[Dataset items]
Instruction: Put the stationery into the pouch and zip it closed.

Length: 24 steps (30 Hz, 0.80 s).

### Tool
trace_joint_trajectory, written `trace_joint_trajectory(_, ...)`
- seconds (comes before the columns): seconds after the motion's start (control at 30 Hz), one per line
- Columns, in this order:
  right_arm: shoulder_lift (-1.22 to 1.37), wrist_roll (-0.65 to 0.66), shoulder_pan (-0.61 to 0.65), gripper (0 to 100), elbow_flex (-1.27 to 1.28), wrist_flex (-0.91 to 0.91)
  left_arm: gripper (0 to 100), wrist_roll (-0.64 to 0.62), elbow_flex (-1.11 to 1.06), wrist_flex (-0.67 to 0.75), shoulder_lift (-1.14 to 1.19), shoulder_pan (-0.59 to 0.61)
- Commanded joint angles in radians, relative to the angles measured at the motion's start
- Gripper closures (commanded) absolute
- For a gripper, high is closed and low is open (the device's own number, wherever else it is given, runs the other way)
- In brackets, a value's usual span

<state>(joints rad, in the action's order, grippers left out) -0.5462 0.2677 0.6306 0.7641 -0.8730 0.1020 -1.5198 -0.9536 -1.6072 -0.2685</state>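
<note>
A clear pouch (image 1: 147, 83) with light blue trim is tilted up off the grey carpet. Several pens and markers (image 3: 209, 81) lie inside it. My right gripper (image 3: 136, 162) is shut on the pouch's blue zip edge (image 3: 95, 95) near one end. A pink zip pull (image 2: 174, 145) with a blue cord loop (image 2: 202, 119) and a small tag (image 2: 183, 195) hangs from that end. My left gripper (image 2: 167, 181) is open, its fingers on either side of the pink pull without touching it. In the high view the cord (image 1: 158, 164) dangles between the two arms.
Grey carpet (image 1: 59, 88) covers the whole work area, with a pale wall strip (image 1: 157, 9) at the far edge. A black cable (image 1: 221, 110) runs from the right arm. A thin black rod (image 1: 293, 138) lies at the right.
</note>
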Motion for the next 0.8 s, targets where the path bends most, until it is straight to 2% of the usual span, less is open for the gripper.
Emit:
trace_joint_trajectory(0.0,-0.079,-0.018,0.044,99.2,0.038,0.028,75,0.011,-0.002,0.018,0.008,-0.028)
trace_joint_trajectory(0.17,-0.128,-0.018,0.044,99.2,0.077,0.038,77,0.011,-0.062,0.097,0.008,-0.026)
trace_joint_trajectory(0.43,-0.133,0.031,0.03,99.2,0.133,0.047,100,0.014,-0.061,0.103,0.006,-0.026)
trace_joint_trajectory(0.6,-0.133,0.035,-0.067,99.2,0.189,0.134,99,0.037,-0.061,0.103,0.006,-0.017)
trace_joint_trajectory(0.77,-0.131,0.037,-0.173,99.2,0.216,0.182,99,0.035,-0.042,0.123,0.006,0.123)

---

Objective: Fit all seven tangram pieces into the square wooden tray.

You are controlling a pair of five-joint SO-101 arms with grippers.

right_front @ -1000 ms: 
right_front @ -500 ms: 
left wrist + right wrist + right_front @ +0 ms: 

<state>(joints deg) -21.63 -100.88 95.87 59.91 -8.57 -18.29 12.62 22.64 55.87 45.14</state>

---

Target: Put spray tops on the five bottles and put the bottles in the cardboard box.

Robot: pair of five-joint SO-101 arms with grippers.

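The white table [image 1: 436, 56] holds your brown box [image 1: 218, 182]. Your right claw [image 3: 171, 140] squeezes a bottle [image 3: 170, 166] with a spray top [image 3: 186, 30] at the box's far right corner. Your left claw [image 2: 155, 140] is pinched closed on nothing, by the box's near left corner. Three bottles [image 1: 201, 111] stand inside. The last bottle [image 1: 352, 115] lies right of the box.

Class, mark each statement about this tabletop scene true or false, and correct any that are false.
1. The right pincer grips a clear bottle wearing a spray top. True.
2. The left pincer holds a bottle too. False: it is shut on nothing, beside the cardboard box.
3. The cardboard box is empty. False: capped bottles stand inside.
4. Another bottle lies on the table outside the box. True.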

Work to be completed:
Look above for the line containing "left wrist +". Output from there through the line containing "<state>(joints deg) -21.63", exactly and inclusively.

Reply to the exercise:
left wrist + right wrist + right_front @ +0 ms: 

<state>(joints deg) -21.63 -100.88 95.87 59.91 -8.57 -18.29 12.62 22.64 55.87 45.14</state>

The exercise has been carried out in full.